Conditions in factory farms expose animals to a number of diseases: Lack of movement and unnatural weight gain, causes weak bones, osteoporosis, fractures and lameness. Build up of ammonia leads to respiratory & skin diseases. The stress caused by living conditions & denial of natural instincts leads to psychological disorders, including cannibalism. A large majority of animals in factory farms live their entire life, with one or more serious health conditions that are never treated. They remain in chronic pain or severe illnesses for prolonged periods of time.

Mutilations and abnormal growth

Abnormal growth

A combination of genetic modifications, specifically designed feedstock and growth hormones are used to make animals grow unnaturally fast. All of the above are unnatural processes with strong adverse implications on animal health. The vast majority of animals that are eaten for food, are in fact children who have unnaturally put on weight to resemble a much older and larger animal. Poultry chicken are killed within 6-8 weeks, goats within 3-4 months, pigs within 8-10 months and beef cows within 12-13 months of age.


Animals get extremely stressed and frustrated due to the intense confinement, toxic living conditions, denial of natural instincts and the high rates of diseases in modern factory farms. As a result, some of them get aggressive and attack the other animals. To prevent losses from animals harming each other, animals are subjected to painful body mutilations at very early stages of their life.

For chicken beaks are cut with blunt blades, horn buds of cows and goats are burnt off with hot searing irons, cows and pigs have their tails cut and tight iron rings are put around the testicles of male cows and goat for them to wither and fall of. All of these body mutilations are undertaken on animals who are either a few hours to a few months old, without any painkillers or medication.

Forced repeated pregnancies without recovery periods

Similar to humans, giving birth puts a lot of strain on the mothers body and she ideally needs a period of recovery post every birth. However, in factory farms, artificial insemination is used to re-impregnate mothers within a couple of months of giving birth. This allows animals to be consistently pregnant improving milk and baby animal yields, while reducing the period when the animals are lying useless (not pregnant).

What happens to the male child in the dairy & egg industries?

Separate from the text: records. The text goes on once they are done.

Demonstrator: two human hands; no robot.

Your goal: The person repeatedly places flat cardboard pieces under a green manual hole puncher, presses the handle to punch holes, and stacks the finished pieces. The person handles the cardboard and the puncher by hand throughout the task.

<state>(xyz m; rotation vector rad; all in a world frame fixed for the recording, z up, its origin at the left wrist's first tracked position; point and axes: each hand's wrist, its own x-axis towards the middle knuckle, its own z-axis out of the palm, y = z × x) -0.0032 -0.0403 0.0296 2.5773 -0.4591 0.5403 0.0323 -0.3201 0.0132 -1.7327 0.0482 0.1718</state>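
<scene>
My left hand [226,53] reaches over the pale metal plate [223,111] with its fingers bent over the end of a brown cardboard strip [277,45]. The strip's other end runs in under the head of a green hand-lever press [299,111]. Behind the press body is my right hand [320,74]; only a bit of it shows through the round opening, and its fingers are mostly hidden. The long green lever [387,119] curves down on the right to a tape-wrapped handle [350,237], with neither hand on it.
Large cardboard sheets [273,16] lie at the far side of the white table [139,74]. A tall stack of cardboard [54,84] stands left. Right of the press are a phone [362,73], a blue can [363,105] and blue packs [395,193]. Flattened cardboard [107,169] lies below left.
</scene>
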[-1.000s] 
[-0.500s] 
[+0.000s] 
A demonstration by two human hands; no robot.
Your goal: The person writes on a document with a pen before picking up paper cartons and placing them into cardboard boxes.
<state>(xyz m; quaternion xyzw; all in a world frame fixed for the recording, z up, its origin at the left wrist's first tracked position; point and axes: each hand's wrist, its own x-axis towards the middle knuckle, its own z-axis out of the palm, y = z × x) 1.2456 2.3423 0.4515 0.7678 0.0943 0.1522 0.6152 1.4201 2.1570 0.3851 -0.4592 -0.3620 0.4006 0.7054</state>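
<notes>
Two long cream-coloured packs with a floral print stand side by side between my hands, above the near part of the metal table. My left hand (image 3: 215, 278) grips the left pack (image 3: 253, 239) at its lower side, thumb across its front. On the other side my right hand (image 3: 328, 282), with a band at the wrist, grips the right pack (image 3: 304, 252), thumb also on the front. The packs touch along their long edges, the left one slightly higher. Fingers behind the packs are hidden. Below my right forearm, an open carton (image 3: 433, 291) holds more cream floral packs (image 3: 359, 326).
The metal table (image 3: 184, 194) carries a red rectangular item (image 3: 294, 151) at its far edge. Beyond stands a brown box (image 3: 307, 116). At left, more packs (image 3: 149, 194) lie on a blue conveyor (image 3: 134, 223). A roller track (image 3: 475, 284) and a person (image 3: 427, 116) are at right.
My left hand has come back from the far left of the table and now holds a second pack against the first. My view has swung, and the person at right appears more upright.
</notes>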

The dairy & eggs industries are dependent on animals giving birth. Male babies are a useless waste products of this process and not cost-effective to keep alive. Male calves (waste product of the dairy industry) are either sold to the beef industry, starved to death in front of their mothers or simply abandoned to fend for themselves on the streets. Male chicks (waste product of the egg industry) are ground alive, gassed or suffocated to death in plastic bags the day they are born.


To reduce transportation costs, animals are crammed tightly into tiny cages, tempos and trucks. Packed in as tightly as they are, they end up injuring each other inadvertently. Animals are denied water or food for the entire journey, or a space to defecate. Frightened, sick and exhausted, these animals are transported in all weather conditions without shelter from natural elements. A large number of animals collapse and die in the process.


In any slaughter house, whether modern or traditional, animals are made to stand and watch while their companions are killed in front of their eyes. There is blood and guts of previously killed animals everywhere on the floor and the terrified animals are made to stand in it awaiting their turn. Slaughterhouses looking to maximise profits, try to kill as many animals as fast as they can. This leads to carelessness in the methods used to kill them. Often half alive animals end up being disembowelled or skinned before they lose consciousness.